Zillow and Aggregation Theory
At the same time, it isn’t as if Zillow has some sort of stranglehold on consumers. Like Google might say, “competition is a click away.” If you listen to people like Eric Stegemann of Tribus, it’s easy to beat Zillow! He’s helping brokers do it all the time! Or so he says.
Zillow has power because consumers go to Zillow. They like Zillow. They like the Zillow App. And like all the other Aggregation Theory companies, Zillow knows that it must provide the best user experience for consumers, or die.

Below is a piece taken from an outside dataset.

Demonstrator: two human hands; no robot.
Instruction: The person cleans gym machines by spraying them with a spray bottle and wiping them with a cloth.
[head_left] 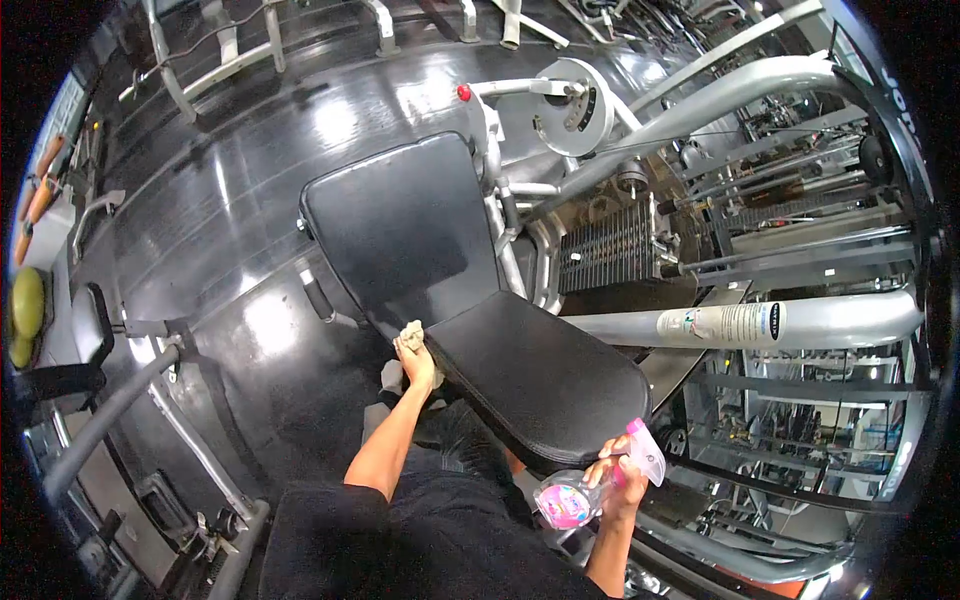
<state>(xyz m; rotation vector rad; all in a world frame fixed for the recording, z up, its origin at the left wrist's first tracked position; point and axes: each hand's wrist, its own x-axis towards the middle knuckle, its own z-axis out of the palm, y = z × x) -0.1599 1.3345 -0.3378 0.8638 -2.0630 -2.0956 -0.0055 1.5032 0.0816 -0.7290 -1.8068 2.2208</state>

It’s using that relationship with consumers at scale to do other things, and Zillow has always tried other things, as would any company anywhere of any size. It got into rentals. It got into mortgage leads, until Zillow bought MLOA at least. It does transaction platforms (Dotloop) and data technology (Bridge) and so on and so forth. Why not iBuyer?
And if Zillow has a competitive advantage in iBuyer because it has aggregated consumers, well, good for them, right?
Unlike Facebook, which bought a potential competitive threat (Instagram), Zillow simply went into the market and competed against other iBuyers. There is no FTC review. No DOJ antitrust review of the proposed merger. It is just competing for business, like we want companies to do.
So what’s the problem?
The problem is that it isn’t clear that any other iBuyer could possibly compete against Zillow. Everyone can get cash; everyone can get a really disciplined ground game of contractors, managers, buyers, etc.; and everyone can invest in technology, in engineers and data scientists and the like. The one thing that no one else can get without somehow climbing a near-insurmountable barrier is traffic: aggregation of demand. That relationship with the consumer at scale is the most valuable asset that Zillow has, and no one else can actually get that in any reasonable timeframe and expense to make even trying worthwhile.
If I’m a regulator looking hard at the industry, I might want to take a look-see at this new and fascinating sub-industry of institutional real estate that is rising before our eyes.
Now, I don’t know that there’s anything they can actually do about it. After all, Zillow hasn’t bought a competitor. It hasn’t refused to take ads from competitors like Redfin and Opendoor. It merely has this massive competitive advantage in traffic, and is leveraging that into a new business, and bringing more competition into that business.
When Ben Thompson talks about how Google favors YouTube results in search over any competitor videos (like Vimeo), and that the remedy is to force Google to be evenhanded and fair… I can’t help but think about the giant “Get a Zillow Offer” ad on properties not for sale in Phoenix.
Could the government force Zillow to show similar “Get an Offer” button from Opendoor, Offerpad, Redfin, and whoever else? I don’t know how they have the power to do that in the United States. Maybe they do. I just don’t know.
Or could the government break up Zillow into its major business units, and force each to compete on its own strengths and weaknesses? There is some precedence of government action there (e.g., AT&T), but that isn’t likely until we see real dominance (like 50+%). It’s not clear to me that competitors could survive that long.
For now, the government appears to be focused on 20th century business models and 20th century problems, like cooperating compensation and availability of MLS data. But with how fast things move, I wouldn’t be surprised if they started thinking about 21st century business models based on Aggregation Theory and 21st century problems with competition.
Or maybe I would….
Your thoughts are, as always, welcome.